[[ Material provided open ]]

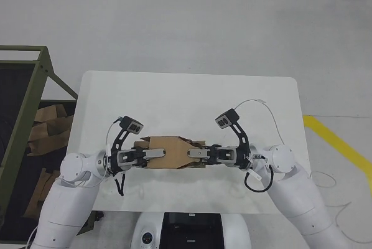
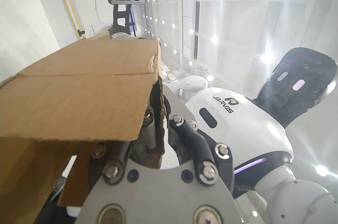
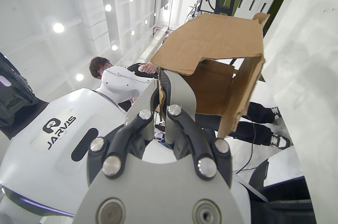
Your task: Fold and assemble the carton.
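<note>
While my left claw (image 2: 159, 114) and right claw (image 3: 160, 93) each pinch a carton (image 1: 175, 151) end, I'd pull evenly, squaring its walls.

I'm looking down on a white rectangular table (image 1: 186, 93) with rounded corners, standing on a pale grey floor (image 1: 173, 37). A partly folded brown cardboard carton (image 1: 173, 152) sits over the near half of the top, about midway across. From the top view I can't tell whether it rests on the surface or sits just above it. A yellow painted stripe (image 1: 335, 140) runs along the floor beside the table's right end. Flat brown cardboard pieces (image 1: 49, 127) lie on the ground just beside its left end.
</note>
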You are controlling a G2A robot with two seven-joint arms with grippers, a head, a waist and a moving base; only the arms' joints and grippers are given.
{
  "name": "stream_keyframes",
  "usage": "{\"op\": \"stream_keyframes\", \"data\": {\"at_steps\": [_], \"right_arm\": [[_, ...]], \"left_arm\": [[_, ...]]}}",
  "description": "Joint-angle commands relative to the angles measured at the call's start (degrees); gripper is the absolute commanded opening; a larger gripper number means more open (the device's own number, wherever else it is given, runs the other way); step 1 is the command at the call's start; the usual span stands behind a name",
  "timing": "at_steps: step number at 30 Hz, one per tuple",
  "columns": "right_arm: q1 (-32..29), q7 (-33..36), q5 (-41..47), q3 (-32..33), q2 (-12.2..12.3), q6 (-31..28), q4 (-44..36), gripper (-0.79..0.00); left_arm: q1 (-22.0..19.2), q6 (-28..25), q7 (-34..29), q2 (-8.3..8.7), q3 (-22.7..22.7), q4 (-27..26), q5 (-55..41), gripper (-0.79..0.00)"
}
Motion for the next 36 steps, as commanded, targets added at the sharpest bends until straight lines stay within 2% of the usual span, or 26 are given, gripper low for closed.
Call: {"op": "stream_keyframes", "data": {"at_steps": [1,2,8,19,27,36], "right_arm": [[-0.07,-0.51,-0.62,0.19,0.06,0.1,-0.06,-0.074],[-0.19,-0.8,-0.59,0.42,0.09,-0.01,-0.2,0.0],[-1.85,-2.22,-0.17,3.44,0.58,-1.91,-1.12,0.0],[-8.16,-6.63,-1.98,12.24,1.89,-9.14,-7.07,0.0],[-11.39,-9.12,-2.7,16.01,2.57,-6.15,-11.44,0.0],[-10.18,-8.83,-0.69,14.26,2.48,-3.52,-12.71,0.0]], "left_arm": [[0.04,0.05,1.22,0.01,-0.11,-0.09,-0.29,-0.785],[0.06,0.01,1.88,0.01,-0.16,-0.16,-0.18,-0.785],[0.26,0.29,4.13,0.07,-0.11,-0.68,-0.21,-0.785],[0.22,1.63,6.74,0.21,-0.73,-1.36,-2.09,-0.785],[0.25,0.72,7.79,0.21,-0.8,-2.72,-2.91,-0.785],[0.81,-2.28,8.86,0.14,-0.38,-3.74,-2.08,-0.785]]}}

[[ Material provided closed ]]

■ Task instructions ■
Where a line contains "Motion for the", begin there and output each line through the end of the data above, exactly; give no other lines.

■ Solution below ■
Motion for the next 36 steps, as commanded, targets added at the sharpest bends until straight lines stay within 2% of the usual span, or 26 are given, gripper low for closed.
Call: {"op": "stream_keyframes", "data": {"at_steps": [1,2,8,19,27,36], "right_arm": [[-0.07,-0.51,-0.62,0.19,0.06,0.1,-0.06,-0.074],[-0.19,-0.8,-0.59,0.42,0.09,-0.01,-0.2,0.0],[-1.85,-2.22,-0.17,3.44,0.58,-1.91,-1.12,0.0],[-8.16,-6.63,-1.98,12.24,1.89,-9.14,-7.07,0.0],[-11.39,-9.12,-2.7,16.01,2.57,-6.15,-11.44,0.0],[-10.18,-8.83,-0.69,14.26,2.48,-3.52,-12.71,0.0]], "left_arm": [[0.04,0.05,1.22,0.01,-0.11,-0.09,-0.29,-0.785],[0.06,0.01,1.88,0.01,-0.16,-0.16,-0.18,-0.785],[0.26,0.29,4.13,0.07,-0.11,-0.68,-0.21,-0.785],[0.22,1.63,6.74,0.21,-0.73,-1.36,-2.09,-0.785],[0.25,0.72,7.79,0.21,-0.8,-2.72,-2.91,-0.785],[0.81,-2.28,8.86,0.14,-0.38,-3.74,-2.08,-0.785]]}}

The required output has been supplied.